L’amour de l’argent d’un juif menteur aux pieds sales : un bon sujet du bac français ?

Publicité dans le quotidien

Publicité dans le quotidien "Le Matin", 1941

La littérature n'étant, comme chacun sait, pas faite de bons sentiments, de propos forcément convenables ni d'histoires à l'eau de rose, le choix d'un sujet au baccalauréat de français peut-il pour autant s'abstraire de toute considération liée au contexte social et politique ? Les concepteurs des sujets, et avec eux tous les membres de la longue chaîne de décision qui mène à leur validation, sont-ils, au nom de l'autonomie de la littérature, dispensés de tout discernement ?  C'est la question que pose dans le texte ci-dessous, avec ses termes à elle, Catherine Henri, écrivain, agrégée de lettres et professeur au lycée polyvalent Louis-Armand dans le 15ème arrondissement de Paris.

L.C.

Il s’agit seulement  de faire état , disons  au moins  d’une certaine perplexité,  à propos du texte suivant,  proposé  au commentaire à l’épreuve anticipée du bac français pour toutes les séries technologiques (STI, STMG, STL etc) :

[ « Albert Cohen, Mangeclous

Le roman raconte la vie de six compères et cousins juifs, sur l’île de Céphalonie, en Grèce.

« Le premier qui arriva fut Pinhas Solal, dit Mangeclous. C’était un ardent, maigre et long phtisique à la barbe fourchue, au visage décharné et tourmenté, aux pommettes rouges, aux immenses pieds nus, tannés, fort sales, osseux, poilus et veineux, et dont les orteils étaient effrayamment écartés. Il ne portait jamais de chaussures, prétendant que ses extrémités étaient « de grande délicatesse ». Par contre, il était, comme d’habitude, coiffé d’un haut-de-forme et revêtu d’une redingote crasseuse — et ce, pour honorer sa profession de faux avocat qu’il appelait « mon apostolat ».

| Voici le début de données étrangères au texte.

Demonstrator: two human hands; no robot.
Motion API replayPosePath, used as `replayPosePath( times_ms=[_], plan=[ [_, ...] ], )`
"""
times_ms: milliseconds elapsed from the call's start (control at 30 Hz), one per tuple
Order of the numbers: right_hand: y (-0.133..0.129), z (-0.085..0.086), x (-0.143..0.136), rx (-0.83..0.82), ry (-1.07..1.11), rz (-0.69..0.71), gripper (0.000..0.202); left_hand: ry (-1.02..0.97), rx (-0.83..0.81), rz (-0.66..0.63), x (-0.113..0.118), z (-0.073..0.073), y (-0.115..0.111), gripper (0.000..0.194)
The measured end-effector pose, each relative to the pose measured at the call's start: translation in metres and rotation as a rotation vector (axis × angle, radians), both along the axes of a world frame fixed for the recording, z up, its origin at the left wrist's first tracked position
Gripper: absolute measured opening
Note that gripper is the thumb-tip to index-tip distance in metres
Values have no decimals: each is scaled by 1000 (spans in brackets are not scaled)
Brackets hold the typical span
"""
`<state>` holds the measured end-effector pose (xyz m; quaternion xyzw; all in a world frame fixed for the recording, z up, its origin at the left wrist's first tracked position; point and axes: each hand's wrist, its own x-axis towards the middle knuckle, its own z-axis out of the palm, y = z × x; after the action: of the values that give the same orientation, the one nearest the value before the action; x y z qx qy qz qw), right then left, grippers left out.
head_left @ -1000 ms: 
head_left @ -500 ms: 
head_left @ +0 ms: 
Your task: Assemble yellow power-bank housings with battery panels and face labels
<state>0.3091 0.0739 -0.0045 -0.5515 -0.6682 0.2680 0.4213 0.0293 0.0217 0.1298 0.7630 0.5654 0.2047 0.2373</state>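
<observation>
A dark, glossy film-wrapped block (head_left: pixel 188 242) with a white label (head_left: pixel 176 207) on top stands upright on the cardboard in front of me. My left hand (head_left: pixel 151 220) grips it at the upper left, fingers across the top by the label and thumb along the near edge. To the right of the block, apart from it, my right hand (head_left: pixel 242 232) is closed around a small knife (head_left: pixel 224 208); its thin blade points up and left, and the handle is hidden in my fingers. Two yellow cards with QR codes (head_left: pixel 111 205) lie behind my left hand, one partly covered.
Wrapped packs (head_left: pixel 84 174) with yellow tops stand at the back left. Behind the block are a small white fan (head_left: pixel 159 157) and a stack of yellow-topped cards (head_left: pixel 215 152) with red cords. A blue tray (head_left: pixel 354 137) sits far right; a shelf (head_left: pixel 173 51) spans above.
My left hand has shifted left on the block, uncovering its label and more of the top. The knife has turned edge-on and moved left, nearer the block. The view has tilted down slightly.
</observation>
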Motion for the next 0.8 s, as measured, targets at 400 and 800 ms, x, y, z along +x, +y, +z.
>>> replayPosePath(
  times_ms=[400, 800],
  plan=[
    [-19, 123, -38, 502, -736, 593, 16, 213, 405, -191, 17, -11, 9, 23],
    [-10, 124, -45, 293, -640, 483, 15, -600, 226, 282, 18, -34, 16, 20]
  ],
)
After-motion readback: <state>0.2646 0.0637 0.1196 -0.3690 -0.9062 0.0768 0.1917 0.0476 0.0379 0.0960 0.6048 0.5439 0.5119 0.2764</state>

Mangeclous était surnommé aussi Capitaine des Vents à cause d’une particularité physiologique dont il était vain. Un de ses autres surnoms était Parole d’Honneur — expression dont il émaillait ses discours peu véridiques. Tuberculeux depuis un quart de siècle mais fort gaillard, il était doté d’une toux si vibrante qu’elle avait fait tomber un soir le lampadaire de la synagogue. Son appétit était célèbre dans tout l’Orient non moins que son éloquence et son amour immodéré de l’argent. Presque toujours il se promenait en traînant une voiturette qui contenait des boissons glacées et des victuailles à lui seul destinées. On l’appelait Mangeclous parce que, prétendait-il avec le sourire sardonique qui lui était coutumier, il avait en son enfance dévoré une douzaine de vis pour calmer son inexorable faim. Une profonde rigole médiane traversait son crâne hâlé et chauve auquel elle donnait l’aspect d’une selle. Il déposait en cette dépression divers objets tels que cigarettes ou crayons. » ]

« Est-ce que vous ne pensez pas que… ? »

Lors de la réunion d’harmonisation destinée aux modérateurs, (qui devront en répercuter les conclusions sur les correcteurs de leur propre jury), ce qui vient d’abord, puisque le jeu est toujours de pinailler sur le sujet, ce sont des  réticences techniques, de minces  réserves : neuf notes de vocabulaire, pour un texte de vingt lignes, est-ce bien raisonnable ? Beaucoup étaient indispensables mais il en manquait à mon avis au moins une : bizarrement rien sur l’assez mystérieux (pour des élèves) « Capitaine des vents », qui pourrait pourtant engendrer une méprise. « On » a cru bon de ne pas faire référence au caractère anal de la formule, ce qui revient à  la censurer. C’est donc un  détail qui  a choqué les concepteurs, le côté péteur du personnage, mais pas l’ensemble du texte.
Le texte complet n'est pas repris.